Zona millennial ini digelar pada serangkaian acara Bulfest 2019 pada soft opening Bulfest ke-VII tahun 2019 yang dibuka secara resmi oleh Wakil Bupati Buleleng, dr. I Nyoman Sutjidra, Sp.OG yang bertempat di Rumah Jabatan Bupati Buleleng, Minggu (4/8).

Usai membuka acara, Wabup Sutjidra mengatakan dalam  zona millennial ini, aspirasi dari anak-anak muda di Buleleng akan diserap agar dapat menampilkan sesuatu yang berbeda sesuai dengan inovasi dan kreasi yang dimiliki. Wirausaha muda di Singaraja dilihat sangat membutuhkan tempat untuk mengekspresikan ide dalam menjalankan usahanya seperti makanan, minuman, serta distro lokal Buleleng agar semakin dikenal masyarakat luas.

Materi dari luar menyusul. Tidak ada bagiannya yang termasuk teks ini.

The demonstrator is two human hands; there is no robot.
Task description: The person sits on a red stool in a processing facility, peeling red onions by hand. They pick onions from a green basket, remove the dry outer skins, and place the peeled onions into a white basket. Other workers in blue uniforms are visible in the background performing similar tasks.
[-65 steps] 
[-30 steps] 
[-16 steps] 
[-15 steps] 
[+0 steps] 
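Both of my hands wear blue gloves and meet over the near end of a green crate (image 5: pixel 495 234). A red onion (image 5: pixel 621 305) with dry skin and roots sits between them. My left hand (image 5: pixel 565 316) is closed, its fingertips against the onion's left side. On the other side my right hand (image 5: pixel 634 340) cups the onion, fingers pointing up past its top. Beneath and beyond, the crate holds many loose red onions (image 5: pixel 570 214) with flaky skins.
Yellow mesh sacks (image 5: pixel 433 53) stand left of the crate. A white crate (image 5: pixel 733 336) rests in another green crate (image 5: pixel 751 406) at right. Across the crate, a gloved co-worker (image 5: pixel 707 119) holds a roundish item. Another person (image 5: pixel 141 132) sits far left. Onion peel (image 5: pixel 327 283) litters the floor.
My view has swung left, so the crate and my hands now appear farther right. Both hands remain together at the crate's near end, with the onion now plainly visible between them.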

“Maka dari itu di Bulfest 2019  kita buatkan tempat dan zona khusus untuk generasi millennial,” ujarnya.

Konsep ini, masih kata Wabup Sutjidra baru pertama kalinya diciptakan sejak Bulfest pertama digelar. Jika selama 7 hari kedepan dilihat ramai dan sukses, rencananya konsep zona millennial ini akan terus diadakan, serta tidak menutup kemungkinan akan dibuat lebih megah lagi demi mendorong generasi muda untuk melakukan hal-hal yang positif.

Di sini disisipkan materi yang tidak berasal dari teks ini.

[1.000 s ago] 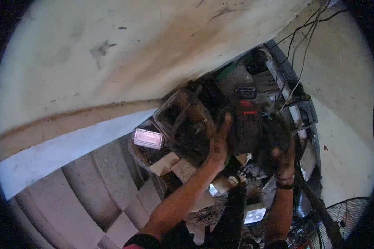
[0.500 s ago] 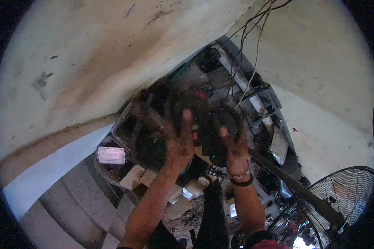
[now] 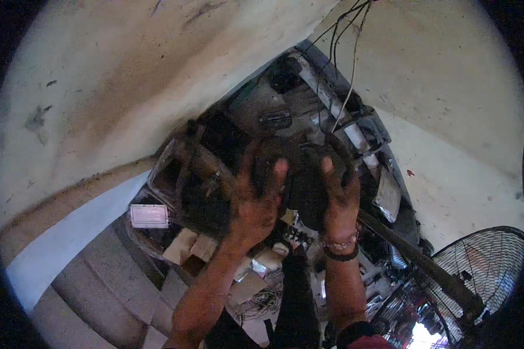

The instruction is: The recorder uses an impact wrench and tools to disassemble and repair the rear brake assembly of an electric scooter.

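In the middle of the view my left hand (image 3: 256, 218) is closed round a dark, rounded object (image 3: 272, 152), its thumb lying along the near side. Beside it my right hand (image 3: 340, 212) grips another dark object (image 3: 312, 186), thumb pointing forward. The two objects are side by side, and I cannot tell whether they touch or are joined. Dim light hides what kind of things they are. A dark bracelet (image 3: 339, 253) circles my right wrist.
A cluttered corner lies below, with a long pale tube (image 3: 326, 96), cardboard boxes (image 3: 180, 247), a pinkish-white box (image 3: 149, 216) and tangled wires (image 3: 261, 303). On the right stands a caged fan (image 3: 489, 267) with a dark pole (image 3: 416, 262). Steps (image 3: 93, 291) are at the lower left; cables (image 3: 355, 64) hang above.
Both hands have shifted slightly right, and the two dark objects sit closer together. A red patch at the far end of the left one no longer shows. The surroundings have shifted slightly left in view.
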Demonstrator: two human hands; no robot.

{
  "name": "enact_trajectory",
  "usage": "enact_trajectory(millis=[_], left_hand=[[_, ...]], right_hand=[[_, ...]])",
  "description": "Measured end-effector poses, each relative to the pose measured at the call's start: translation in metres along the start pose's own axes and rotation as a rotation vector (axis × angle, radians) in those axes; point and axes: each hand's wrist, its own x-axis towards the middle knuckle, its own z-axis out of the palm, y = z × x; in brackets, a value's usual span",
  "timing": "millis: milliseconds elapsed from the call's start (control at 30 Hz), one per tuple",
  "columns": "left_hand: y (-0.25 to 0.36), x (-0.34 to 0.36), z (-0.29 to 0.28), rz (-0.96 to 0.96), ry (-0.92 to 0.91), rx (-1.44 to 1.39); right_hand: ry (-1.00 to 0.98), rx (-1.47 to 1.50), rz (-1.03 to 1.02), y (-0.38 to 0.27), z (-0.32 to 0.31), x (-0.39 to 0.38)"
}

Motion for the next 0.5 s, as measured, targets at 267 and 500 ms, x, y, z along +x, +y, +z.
enact_trajectory(millis=[267,500], left_hand=[[-0.018,-0.004,0.001,-0.061,-0.085,0.092],[0.004,0.001,0.007,-0.128,-0.004,-0.150]], right_hand=[[-0.038,-0.076,0.013,0.035,-0.004,0.011],[-0.248,0.486,-0.361,0.072,-0.010,0.002]])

“Konsep ini termasuk ide-ide dadakan yang diserap melalui aspirasi generasi millennial di Buleleng,” tambahnya.

Lebih lanjut, dirinya mengungkapkan sebanyak 8,9% dari penduduk Buleleng usia produktif atau sekitar 90 ribu dari 500 ribu orang merupakan generasi millennial. Untuk itu, diperlukan perhatian yang lebih serius untuk membentuk generasi millennial yang berketuhanan, berilmu dan berbudi pekerti luhur. Sehingga di zona millennial ini, wirausaha muda bisa melihat peluang-peluang bisnis yang lebih luas lagi. Ia berharap melalui gelaran ini, timbul pikiran-pikiran positif untuk menghindari berita hoax, menghindari fitnah, agar tetap dalam satu bingkai Negara Kesatuan Republik Indonesia.

“Saya sempat berkeliling tadi untuk melihat apa saja yang tersedia, dan saya lihat semuanya sangat inovatif,” tutupnya.